Date of Award


Document Type

Campus Access Dissertation


Educational Studies


Educational Psychology / Research

First Advisor

Christine DiStefano


This simulation study examines the performance of fit indices commonly used by applied researchers interested in latent class clustering (LCC) or finite mixture models. The goal of LCC is to classify subjects from a large heterogeneous set of cases into homogeneous subgroups when the number of subgroups is unknown a priori. Despite the advantages of LCC over the traditional clustering, model selection aided by fit indices remains a significant challenge to researchers. Conditions for the simulation study were selected to mirror conditions found in applied educational and psychological research. The accuracy with which common fit indices identify the true LCC model is examined while varying indicator type (i.e., continuous and categorical), sample sizes, class prevalence, and class enumeration. The factors that were included for study were: number of indicators (10), metric level of indicators (two categorical / eight continuous, five categorical / five continuous, eight categorical / two continuous), sample sizes (400, 800, 1200), class prevalence (pi1 = .59, pi2 = .26, pi3 = .15; pi1 = .45, pi2 = .40, pi3 = .10; pi1 = .89, pi2 = .08, pi3 = .03 for three-class models; pi1 = .40, pi2 = .25, pi3 = .25, pi4 = .10; pi1 = .50, pi2 =.30, pi3 = .13, pi4 =.07; pi1 = .59, pi2 =.19, pi3 = .13, pi4 =.09 for four-class models), and class enumeration (three or four true underlying classes).

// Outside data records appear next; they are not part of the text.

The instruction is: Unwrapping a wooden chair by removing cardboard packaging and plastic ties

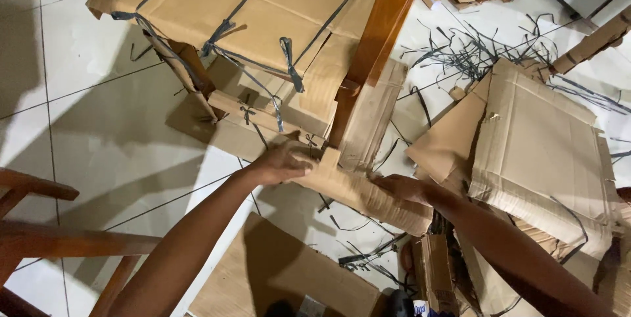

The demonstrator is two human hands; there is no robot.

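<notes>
The largest item is the cardboard-wrapped chair (263,21), bound with grey plastic straps (289,60) and lying up and away from both sets of fingers; one bare wooden leg (381,34) runs down toward them. Right of the fingers lies a pile of loose cardboard sheets (539,139). Below the fingers, a flat cardboard panel (282,277) rests on the white tiled floor (98,126). Cut strap offcuts (473,54) are scattered up and to the right.

The cardboard sleeve (358,192) sits between the two hands. Its long axis runs from upper left to lower right, starting at the foot of the wooden leg. The left hand (279,162) is clenched around the sleeve's upper end, nearer the leg. The right hand (404,189) grasps the lower end, fingers pressed on its top face. Both hands touch the sleeve.

No container is visible.
</notes>
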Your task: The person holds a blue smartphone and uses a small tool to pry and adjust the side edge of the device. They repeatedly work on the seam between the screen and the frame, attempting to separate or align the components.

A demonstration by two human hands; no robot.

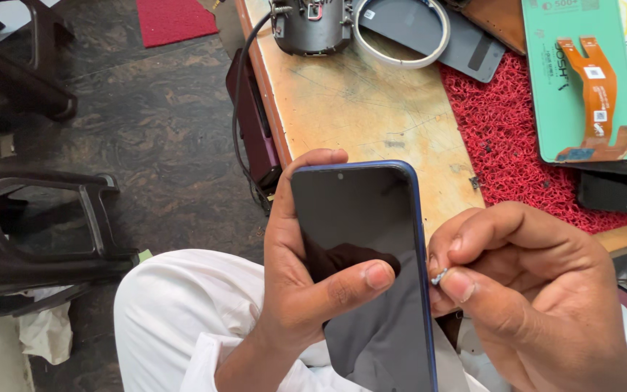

All categorical indicators were dichotomous, and all continuous indicators were normal distributed. The fit indices examined were Akaike's Information Criterion (AIC), Bayesian Information Criterion (BIC), sample size-adjusted Bayesian Information Criterion (SSBIC), Entropy, Integrated Classification Likelihood Criterion with Bayesian-type Approximation, Lo-Mendell-Rubin likelihood ratio test, and the adjusted Lo-Mendell-Rubin likelihood ratio test. Among the three- and four-class models, the SSBIC (74.4%) and AIC (39.2%) had the highest overall accuracy rate in identifying the correct class enumeration,

respectively. Overall, SSBIC tended identify the correct solution with higher frequency than the other indices. The BIC tended to identify the correct solution with higher frequency than the other indices in models with more continuous than categorical indicators, or when rare classes were not present. When there was a small degree of separation between underlying classes, AIC tended to identify the correct solution with higher frequency than the other indices, but no index was very accurate.